_What you are asked to do:_
Whenever the word "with" appears in a line of the data below, copy that line.
----- Dataset extract
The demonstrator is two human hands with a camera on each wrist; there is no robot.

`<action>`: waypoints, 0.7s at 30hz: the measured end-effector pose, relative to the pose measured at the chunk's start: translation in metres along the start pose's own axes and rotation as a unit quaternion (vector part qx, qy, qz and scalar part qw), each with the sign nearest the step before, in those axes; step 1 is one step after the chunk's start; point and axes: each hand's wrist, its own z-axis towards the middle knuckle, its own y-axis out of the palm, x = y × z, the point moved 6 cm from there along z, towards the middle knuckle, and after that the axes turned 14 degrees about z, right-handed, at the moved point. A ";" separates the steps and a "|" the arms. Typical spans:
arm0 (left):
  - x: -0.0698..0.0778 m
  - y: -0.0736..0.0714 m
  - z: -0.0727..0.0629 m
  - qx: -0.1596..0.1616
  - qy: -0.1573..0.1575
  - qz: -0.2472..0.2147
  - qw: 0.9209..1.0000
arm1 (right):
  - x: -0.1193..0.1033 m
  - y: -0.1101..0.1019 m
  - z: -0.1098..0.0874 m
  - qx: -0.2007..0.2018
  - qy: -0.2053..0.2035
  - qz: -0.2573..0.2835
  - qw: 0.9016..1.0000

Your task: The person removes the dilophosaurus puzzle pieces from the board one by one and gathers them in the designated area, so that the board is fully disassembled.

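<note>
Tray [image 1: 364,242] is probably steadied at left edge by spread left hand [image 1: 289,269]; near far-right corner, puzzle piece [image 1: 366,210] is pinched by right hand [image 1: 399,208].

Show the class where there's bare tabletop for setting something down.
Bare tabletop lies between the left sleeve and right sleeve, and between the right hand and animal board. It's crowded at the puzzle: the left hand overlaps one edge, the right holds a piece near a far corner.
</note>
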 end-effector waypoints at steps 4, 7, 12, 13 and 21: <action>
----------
_Task answer:_
The demonstrator is two human hands with a camera on each wrist; there is no robot.
`<action>`: waypoints, 0.7s at 30hz: the measured end-effector pose, relative to the pose measured at the chunk's start: translation in metres along the start pose's own axes and rotation as a unit quaternion (vector part qx, qy, qz and scalar part qw), each with the sign nearest the step before, in those axes; step 1 is one step after the chunk's start; point and axes: each hand's wrist, its own z-axis towards the middle knuckle, its own y-axis out of the palm, x = y × z, the point moved 6 cm from there along z, towards the middle knuckle, and after that the axes turned 14 degrees about z, right-handed, at the moved point. A ";" separates the steps and a "|" the arms. Typical spans:

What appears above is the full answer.